** Opening Provided material block **
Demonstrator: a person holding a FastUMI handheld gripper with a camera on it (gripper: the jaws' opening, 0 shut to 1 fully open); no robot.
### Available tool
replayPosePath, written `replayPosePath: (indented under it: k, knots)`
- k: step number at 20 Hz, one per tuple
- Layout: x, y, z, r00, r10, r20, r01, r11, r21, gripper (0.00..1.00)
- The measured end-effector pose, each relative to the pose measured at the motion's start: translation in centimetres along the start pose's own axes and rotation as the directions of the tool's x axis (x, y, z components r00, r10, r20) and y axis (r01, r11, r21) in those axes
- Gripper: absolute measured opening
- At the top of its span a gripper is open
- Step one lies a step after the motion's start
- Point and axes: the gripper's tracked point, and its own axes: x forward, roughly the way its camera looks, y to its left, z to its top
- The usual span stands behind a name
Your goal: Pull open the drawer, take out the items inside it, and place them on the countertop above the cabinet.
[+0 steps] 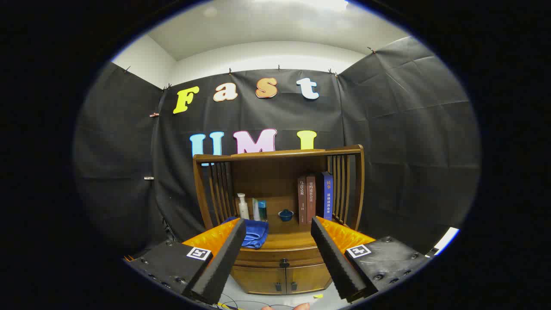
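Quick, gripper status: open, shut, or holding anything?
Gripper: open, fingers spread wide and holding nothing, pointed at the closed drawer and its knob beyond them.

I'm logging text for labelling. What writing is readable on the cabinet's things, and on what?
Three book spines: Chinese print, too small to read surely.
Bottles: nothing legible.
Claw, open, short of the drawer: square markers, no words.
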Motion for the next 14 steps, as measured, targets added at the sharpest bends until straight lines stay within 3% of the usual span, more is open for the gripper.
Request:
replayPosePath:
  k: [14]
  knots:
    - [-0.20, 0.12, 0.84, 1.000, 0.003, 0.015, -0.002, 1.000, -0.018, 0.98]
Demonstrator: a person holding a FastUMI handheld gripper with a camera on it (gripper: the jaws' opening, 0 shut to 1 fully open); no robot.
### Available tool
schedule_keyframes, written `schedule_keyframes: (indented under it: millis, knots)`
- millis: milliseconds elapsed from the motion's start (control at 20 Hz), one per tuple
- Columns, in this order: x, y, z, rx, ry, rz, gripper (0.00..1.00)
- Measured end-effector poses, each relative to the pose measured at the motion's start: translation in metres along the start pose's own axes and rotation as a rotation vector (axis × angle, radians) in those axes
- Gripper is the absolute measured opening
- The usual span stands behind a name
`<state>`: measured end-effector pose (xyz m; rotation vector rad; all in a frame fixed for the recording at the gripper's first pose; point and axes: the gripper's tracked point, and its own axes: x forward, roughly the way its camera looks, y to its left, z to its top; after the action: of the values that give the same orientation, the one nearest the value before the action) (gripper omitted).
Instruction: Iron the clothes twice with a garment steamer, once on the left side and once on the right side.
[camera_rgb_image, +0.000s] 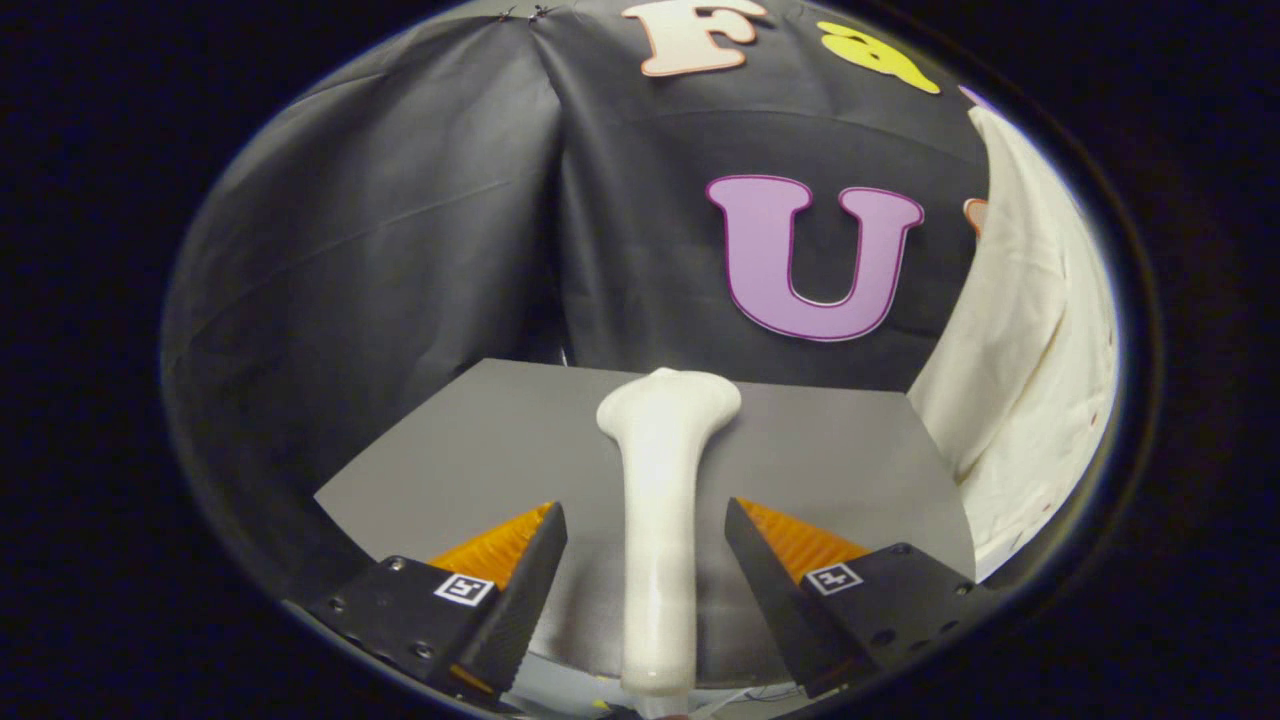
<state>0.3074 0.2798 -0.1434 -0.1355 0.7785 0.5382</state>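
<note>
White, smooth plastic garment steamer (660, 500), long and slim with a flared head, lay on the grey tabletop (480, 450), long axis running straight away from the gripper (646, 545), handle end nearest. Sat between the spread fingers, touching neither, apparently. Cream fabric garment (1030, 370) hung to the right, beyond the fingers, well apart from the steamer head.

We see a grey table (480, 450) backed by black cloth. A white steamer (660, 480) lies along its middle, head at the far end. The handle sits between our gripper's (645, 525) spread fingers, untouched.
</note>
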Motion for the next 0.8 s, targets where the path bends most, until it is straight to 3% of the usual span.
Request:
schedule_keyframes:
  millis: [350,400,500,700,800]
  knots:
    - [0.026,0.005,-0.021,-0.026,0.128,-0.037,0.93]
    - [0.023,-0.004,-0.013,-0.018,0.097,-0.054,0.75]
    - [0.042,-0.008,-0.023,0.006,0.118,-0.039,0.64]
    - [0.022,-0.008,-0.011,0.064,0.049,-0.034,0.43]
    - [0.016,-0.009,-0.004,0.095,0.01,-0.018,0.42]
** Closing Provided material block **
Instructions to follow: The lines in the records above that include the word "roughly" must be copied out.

Solution to this problem:
- Point and axes: the gripper's tracked point, and its own axes: x forward, roughly the way its camera looks, y to its left, z to its top
`<state>`: measured end-effector pose (xyz m; rotation vector rad; all in a frame fixed for the recording at the gripper's first pose; point and axes: the gripper's tracked point, and its own axes: x forward, roughly the way its camera looks, y to its left, z to its top; after the action: of the values that give the same orientation, the one nearest the value before the action) (gripper omitted).

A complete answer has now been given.